Kuss’s own demeanor is, for me, the most important sign that separates this from the Thomas-Froome or Froome-Wiggins dynamic. Put a lot of riders in the race lead at a Grand Tour for as long as Kuss has been in red and they’ll be wound tighter than an eight-day clock. But Kuss is, to throw back to my headline, loose. Living his best life. High-fives with fans, that chug of cava on the podium, his back-slapping and hugs for Jonas and Rog, the almost cheerful way he goes about his race leader duties? The Dude wasn’t this chill.
If Kuss has found a way to tamp down the inevitable demons of internal and external pressure about being a team leader that he’s always held at arm’s length, he’s done so simply by relaxing into himself. Outdoor sports enthusiasts like to talk about Type 1 and Type 2 fun. For most GC contenders, a campaign for the overall title in a Grand Tour very much fits into the second category, if even that. But Kuss seems to be able to enjoy his run in real time. As much or more than his impressive fitness or his indomitable team, that remarkable feat of mindfulness has a lot to do with why he’s still here in the race lead with six stages to go.
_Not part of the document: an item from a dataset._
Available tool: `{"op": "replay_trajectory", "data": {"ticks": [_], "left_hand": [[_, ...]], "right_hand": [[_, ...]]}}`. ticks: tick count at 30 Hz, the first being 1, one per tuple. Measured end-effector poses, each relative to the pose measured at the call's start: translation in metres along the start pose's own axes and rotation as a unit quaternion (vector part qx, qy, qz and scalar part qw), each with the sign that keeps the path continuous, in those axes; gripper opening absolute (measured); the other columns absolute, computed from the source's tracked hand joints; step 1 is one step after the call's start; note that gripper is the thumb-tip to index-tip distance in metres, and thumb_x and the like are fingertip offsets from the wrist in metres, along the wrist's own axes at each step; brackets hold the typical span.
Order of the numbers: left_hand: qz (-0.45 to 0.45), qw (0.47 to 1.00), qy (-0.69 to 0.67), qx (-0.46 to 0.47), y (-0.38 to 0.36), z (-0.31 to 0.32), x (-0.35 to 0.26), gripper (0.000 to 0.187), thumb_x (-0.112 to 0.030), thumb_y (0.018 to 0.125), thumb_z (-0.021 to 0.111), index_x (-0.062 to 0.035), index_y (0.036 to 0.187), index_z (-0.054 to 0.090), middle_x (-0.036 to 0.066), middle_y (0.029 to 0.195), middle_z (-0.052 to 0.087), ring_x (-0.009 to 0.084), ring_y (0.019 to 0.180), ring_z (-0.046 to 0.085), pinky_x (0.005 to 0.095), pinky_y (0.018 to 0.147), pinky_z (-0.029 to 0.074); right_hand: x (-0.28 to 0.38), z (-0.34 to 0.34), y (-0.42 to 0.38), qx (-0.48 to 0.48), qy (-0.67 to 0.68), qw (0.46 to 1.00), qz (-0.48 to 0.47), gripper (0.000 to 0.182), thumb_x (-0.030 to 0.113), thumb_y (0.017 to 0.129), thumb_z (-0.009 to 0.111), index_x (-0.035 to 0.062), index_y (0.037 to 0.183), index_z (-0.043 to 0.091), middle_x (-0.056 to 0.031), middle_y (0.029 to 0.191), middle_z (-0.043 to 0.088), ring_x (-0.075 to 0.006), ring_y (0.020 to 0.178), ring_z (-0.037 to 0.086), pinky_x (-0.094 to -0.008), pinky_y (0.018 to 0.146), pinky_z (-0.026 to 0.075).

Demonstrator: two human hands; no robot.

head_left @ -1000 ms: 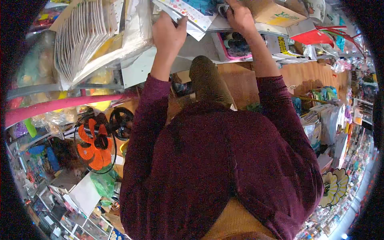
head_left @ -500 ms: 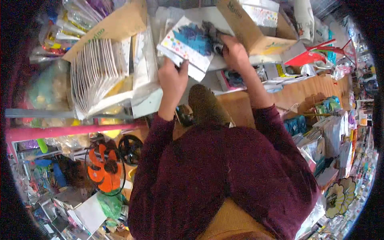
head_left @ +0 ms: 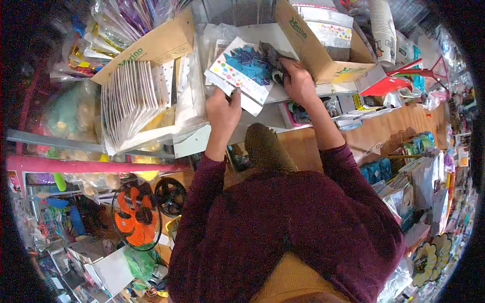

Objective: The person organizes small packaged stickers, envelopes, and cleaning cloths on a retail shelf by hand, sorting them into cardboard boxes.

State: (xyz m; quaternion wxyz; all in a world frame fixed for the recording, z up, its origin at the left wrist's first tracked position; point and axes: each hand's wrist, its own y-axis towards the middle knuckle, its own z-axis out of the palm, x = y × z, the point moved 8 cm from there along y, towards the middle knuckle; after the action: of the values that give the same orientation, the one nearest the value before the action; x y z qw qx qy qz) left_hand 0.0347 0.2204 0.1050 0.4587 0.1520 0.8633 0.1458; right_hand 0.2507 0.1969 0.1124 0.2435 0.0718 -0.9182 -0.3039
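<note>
**White dotted packet in the left hand, dark cloth in the right**

Maroon sleeves (head_left: 202,184) reach forward from the person's body. Past the cuffs, the left hand (head_left: 222,111) pinches the lower edge of a printed party packet (head_left: 247,65), thumb on top. The packet tilts over a white shelf (head_left: 275,115), its blue contents toward the far side of that grip and coloured dots nearer the thumb. A plain white flap or second sheet (head_left: 251,105) juts out below it; which of the two cannot be told. The right hand (head_left: 300,83) grasps a crumpled dark cloth (head_left: 273,55) at the packet's right edge; how firmly is not clear.

The step in hand looks like handling the packet with the cloth beside its face. The next move seems to call for a steady left pinch and a light right touch, since the thin packet could bend.

Left of the left grip, a cardboard box (head_left: 177,40) holds fanned white sleeves (head_left: 126,96). Beyond the right grip stands an open carton (head_left: 295,40), with stacked paper cups (head_left: 382,30) farther right. An orange fan (head_left: 135,222) and wooden floor (head_left: 303,146) lie beyond the shelf.
</note>
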Motion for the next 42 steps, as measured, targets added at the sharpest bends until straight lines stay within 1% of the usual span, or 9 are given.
{"op": "replay_trajectory", "data": {"ticks": [5, 13, 21, 25, 28, 31, 33, 40, 42], "left_hand": [[-0.030, 0.999, -0.027, 0.012, 0.002, 0.005, 0.006, 0.024, -0.016, 0.077, 0.065, -0.0004, 0.095, 0.058, 0.016, 0.082, 0.065, 0.0268, 0.068, 0.062, 0.0362, 0.062, 0.046], [-0.010, 1.000, -0.029, 0.006, 0.001, 0.004, 0.004, 0.025, -0.013, 0.077, 0.063, -0.0002, 0.098, 0.056, 0.018, 0.078, 0.064, 0.0336, 0.069, 0.062, 0.0403, 0.062, 0.048], [0.092, 0.995, -0.004, -0.040, 0.001, -0.006, -0.014, 0.023, -0.013, 0.077, 0.064, 0.0014, 0.093, 0.058, 0.017, 0.071, 0.062, 0.0319, 0.057, 0.059, 0.0385, 0.054, 0.046], [-0.017, 0.998, -0.042, 0.034, 0.005, 0.003, -0.001, 0.018, -0.013, 0.077, 0.064, 0.0014, 0.087, 0.060, 0.017, 0.069, 0.062, 0.0295, 0.055, 0.059, 0.0379, 0.053, 0.045], [-0.009, 0.999, -0.002, 0.030, 0.010, 0.008, 0.009, 0.019, -0.014, 0.077, 0.063, 0.0022, 0.086, 0.059, 0.021, 0.070, 0.061, 0.0374, 0.061, 0.058, 0.0419, 0.056, 0.045], [-0.002, 0.999, -0.030, 0.032, 0.009, 0.007, 0.006, 0.016, -0.010, 0.075, 0.060, 0.0031, 0.082, 0.058, 0.026, 0.074, 0.059, 0.0450, 0.072, 0.057, 0.0475, 0.063, 0.044], [-0.062, 0.993, 0.023, 0.096, 0.009, 0.013, 0.017, 0.015, -0.009, 0.073, 0.058, 0.0034, 0.081, 0.058, 0.026, 0.076, 0.059, 0.0445, 0.076, 0.057, 0.0481, 0.066, 0.044], [-0.026, 0.988, 0.114, 0.106, 0.014, 0.010, -0.002, 0.021, -0.018, 0.080, 0.060, 0.0027, 0.080, 0.060, 0.024, 0.075, 0.060, 0.0409, 0.071, 0.058, 0.0473, 0.063, 0.044], [0.007, 0.994, 0.077, 0.075, 0.012, 0.007, -0.008, 0.021, -0.018, 0.081, 0.059, 0.0031, 0.078, 0.060, 0.023, 0.072, 0.060, 0.0402, 0.068, 0.058, 0.0468, 0.060, 0.043]], "right_hand": [[-0.006, 0.002, 0.000, 0.011, -0.001, 1.000, 0.007, 0.043, -0.004, 0.069, 0.051, 0.0004, 0.111, 0.052, -0.0227, 0.106, 0.057, -0.0388, 0.102, 0.052, -0.0418, 0.089, 0.043], [-0.006, 0.003, -0.003, 0.023, 0.004, 0.999, 0.034, 0.044, -0.003, 0.070, 0.051, 0.0001, 0.114, 0.051, -0.0234, 0.108, 0.056, -0.0387, 0.103, 0.052, -0.0416, 0.090, 0.043], [-0.010, 0.003, -0.005, 0.008, -0.017, 0.999, 0.036, 0.045, -0.003, 0.069, 0.052, 0.0009, 0.114, 0.051, -0.0232, 0.108, 0.056, -0.0375, 0.100, 0.054, -0.0421, 0.086, 0.045], [0.001, -0.026, 0.000, -0.058, 0.153, 0.978, 0.127, 0.035, -0.005, 0.075, 0.052, -0.0016, 0.109, 0.054, -0.0217, 0.104, 0.059, -0.0356, 0.101, 0.056, -0.0369, 0.085, 0.044], [0.054, -0.044, 0.012, -0.086, 0.155, 0.984, 0.034, 0.041, -0.006, 0.075, 0.051, -0.0010, 0.116, 0.050, -0.0226, 0.109, 0.056, -0.0354, 0.103, 0.055, -0.0381, 0.088, 0.043], [0.097, 0.016, 0.009, 0.040, 0.150, 0.980, -0.127, 0.044, 0.006, 0.076, 0.055, 0.0012, 0.120, 0.047, -0.0218, 0.124, 0.047, -0.0377, 0.116, 0.044, -0.0427, 0.099, 0.034], [0.103, 0.050, -0.003, 0.091, 0.029, 0.987, -0.129, 0.050, 0.011, 0.076, 0.054, 0.0032, 0.124, 0.045, -0.0204, 0.130, 0.043, -0.0359, 0.120, 0.041, -0.0424, 0.100, 0.033], [0.046, 0.051, 0.026, 0.092, -0.071, 0.991, -0.067, 0.053, 0.017, 0.078, 0.050, 0.0049, 0.129, 0.041, -0.0208, 0.135, 0.038, -0.0332, 0.126, 0.036, -0.0410, 0.104, 0.029], [0.011, 0.053, 0.023, 0.369, -0.222, 0.895, 0.117, 0.049, 0.018, 0.083, 0.043, 0.0045, 0.130, 0.039, -0.0202, 0.137, 0.036, -0.0325, 0.126, 0.035, -0.0398, 0.105, 0.028]]}}
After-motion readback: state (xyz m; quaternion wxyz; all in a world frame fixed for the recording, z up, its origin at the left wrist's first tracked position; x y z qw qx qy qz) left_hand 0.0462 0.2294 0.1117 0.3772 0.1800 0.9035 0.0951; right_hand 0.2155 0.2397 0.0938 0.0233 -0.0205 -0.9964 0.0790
After four Grand Tours in a row turning himself inside out for his teammates, the Vuelta is Kuss’s own YOLO race. He doesn’t seem to be worried about other teams, his own team dynamic, the slate of three brutal stages that will decide his Vuelta fate, or, well, much of anything. And if he rides into Madrid in red, it will be as much because of his attitude and confidence as his legs.